Open wangyinz opened 4 years ago

wangyinz commented 4 years ago

As we have a working prototype for the object level history mechanism now, we are using this thread to start the process to design what we called the global level process manager. As discussed earlier on Zoom, we will start with listing all desired features, and then try to narrow it down to the realistic ones and then to the basic ones to start implementing with.

Right now, there are two major functionalities anticipated in this module: job level history management and workflow validation. For the history management, it will be used to assign and keep track of every algorithms executed within a job through assigning IDs and algorithm definitions. For the workflow validation, it will be following the similar concept seen in many seismic reflection processing software, where a sanity check is done before executing a long chain of data processing to ensure the metadata and data meets certain requirements for all the steps of algorithms.
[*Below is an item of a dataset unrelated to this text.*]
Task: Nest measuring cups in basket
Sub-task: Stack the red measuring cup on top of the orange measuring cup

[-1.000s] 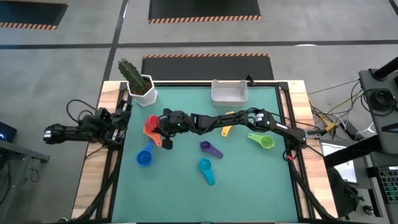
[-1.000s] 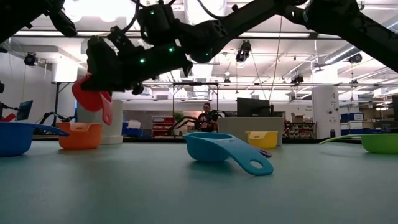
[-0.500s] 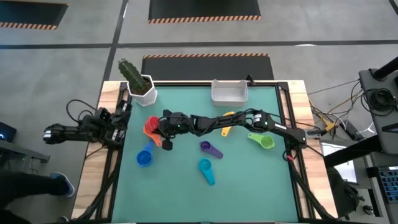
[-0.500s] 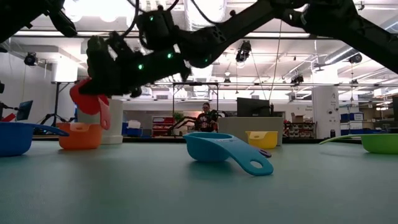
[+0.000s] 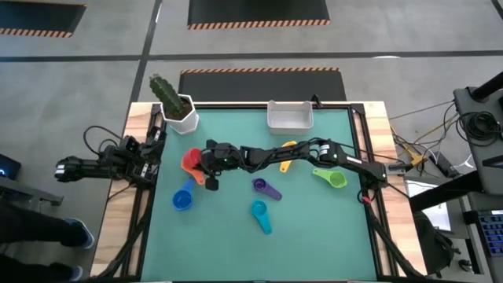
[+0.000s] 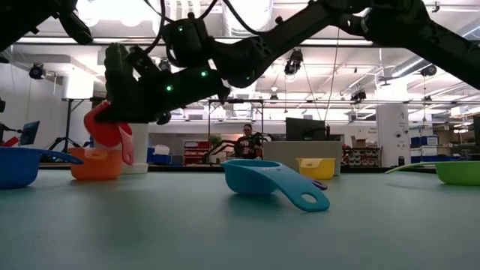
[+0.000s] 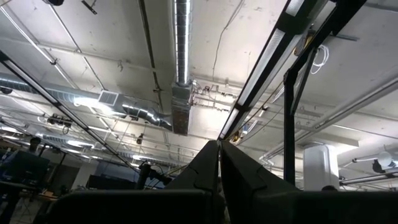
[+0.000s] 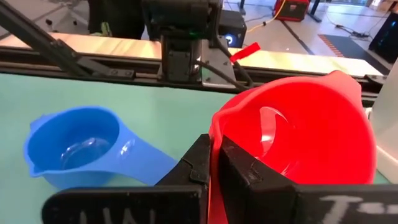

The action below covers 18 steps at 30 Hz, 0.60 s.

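Note:
My right gripper (image 5: 203,162) reaches across the table to its left part, shut on the red measuring cup (image 8: 298,134), which hangs just above the orange cup (image 6: 96,163). The blue cup (image 5: 181,200) lies near them toward the front. The purple (image 5: 266,187), teal (image 5: 260,214) and green (image 5: 333,178) cups lie on the mat. The yellow cup (image 6: 315,166) is partly under my right arm. The white basket (image 5: 290,115) stands at the far edge. My left gripper (image 7: 219,149) is shut, off the table's left side, pointing up at the ceiling. My right gripper pinches the red cup's wall at the rim (image 8: 212,134), one finger (image 8: 252,177) inside the bowl and the other outside. The fingers come nearly level from the table's right. The cup is lifted clear and tilted, mouth toward the gripper, its handle (image 6: 127,146) hanging down.
A white pot with a green cactus (image 5: 174,102) stands at the far left corner. My right arm (image 5: 283,153) stretches across the middle of the mat. Cables and equipment lie beyond the table's right edge. A person stands far off in the room (image 6: 247,142).
My right gripper has sunk a little with the red cup, which now hangs closer over the orange cup. The grip has stayed shut.

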Tool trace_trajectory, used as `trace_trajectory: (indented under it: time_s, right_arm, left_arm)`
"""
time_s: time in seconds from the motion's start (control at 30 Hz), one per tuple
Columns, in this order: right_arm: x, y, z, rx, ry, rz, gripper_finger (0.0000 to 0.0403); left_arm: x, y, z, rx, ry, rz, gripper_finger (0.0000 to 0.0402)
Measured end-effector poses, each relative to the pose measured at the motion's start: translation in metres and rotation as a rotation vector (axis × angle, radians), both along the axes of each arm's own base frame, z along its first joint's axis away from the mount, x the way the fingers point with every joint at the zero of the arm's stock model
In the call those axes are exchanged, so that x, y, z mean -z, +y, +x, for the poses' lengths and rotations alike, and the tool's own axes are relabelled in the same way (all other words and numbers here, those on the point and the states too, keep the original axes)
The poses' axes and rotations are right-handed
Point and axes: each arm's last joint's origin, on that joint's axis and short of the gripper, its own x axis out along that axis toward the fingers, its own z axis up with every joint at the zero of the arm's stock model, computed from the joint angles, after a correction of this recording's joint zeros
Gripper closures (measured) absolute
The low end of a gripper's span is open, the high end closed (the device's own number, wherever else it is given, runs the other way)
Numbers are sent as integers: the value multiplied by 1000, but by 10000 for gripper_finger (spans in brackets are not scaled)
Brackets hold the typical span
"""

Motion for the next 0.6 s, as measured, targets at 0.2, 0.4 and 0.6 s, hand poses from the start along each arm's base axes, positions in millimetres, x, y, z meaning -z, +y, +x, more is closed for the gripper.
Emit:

pavlis commented 4 years ago

Here are some thoughts on what mspass needs for global level management. Order is rough the priority of importance for functionality:

  1. We need a system to verify the integrity of all input data. I think for us that means a test all the time series can be reconstucted successfully and all required metadata are defined for each of the seismograms to be read.
  2. We need a system for detecting any errors in the processing script. Since we are using python that should allow us to adapt common tools for checking scripts for errors.
  3. We need some level of estimating output disk volume for any intermediate saves and any final output saved data. That is a component of a component needed to verify that a job will not eat up all local data storage.
  4. We need a standard mechanism to time each processing element to get statistics on time to process each object. Essential for testing, but essential to a user trying to estimate how a problem will scale from a trial data set - the only sensible way to prepare for a massive processing job.
  5. Job scripts need to be stored automatically in mongodb and assigned a unique id that should be attached to all object level history data. Our current API provides for this, but the system needs to automate that. It may just require a standard python function call at the top of each python main script.
  6. It would be nice if we could achieve some level of functionality of the "init" concept used in all older (if not all modern) seismic reflection packages. The init program for us would be a one line command to do some of the functions above. An "exec" as used, for example, in promax would be the python script to be run.
  7. In the old days processing system software had to consider a more bewildering array of decisions about the availability of resources. A job might demand 6 magnetic tape drives, for example, and access to a raster plotting device and systems were built to do sanity checks on availability. In an industrial setting that would be necessary when someone blew off a dusty deck of cards to reprocess data from years back. Today most of that is abstracted, but there are some basic things like available memory, available processors, and available disk space that will still be an issue. Much of this is what spark handles, but generic resource management is a clear global management issue. This is down the list for a research system since we don't want a cumbersome resource manager to get in the way to slow progress.
  8. There needs to be a mechanism for a sanity check on any potential graphical output. Consider the consequences if some rookie graduate student released a job that would plot a million seismograms in a workflow putting up one new plot window for each seismogram.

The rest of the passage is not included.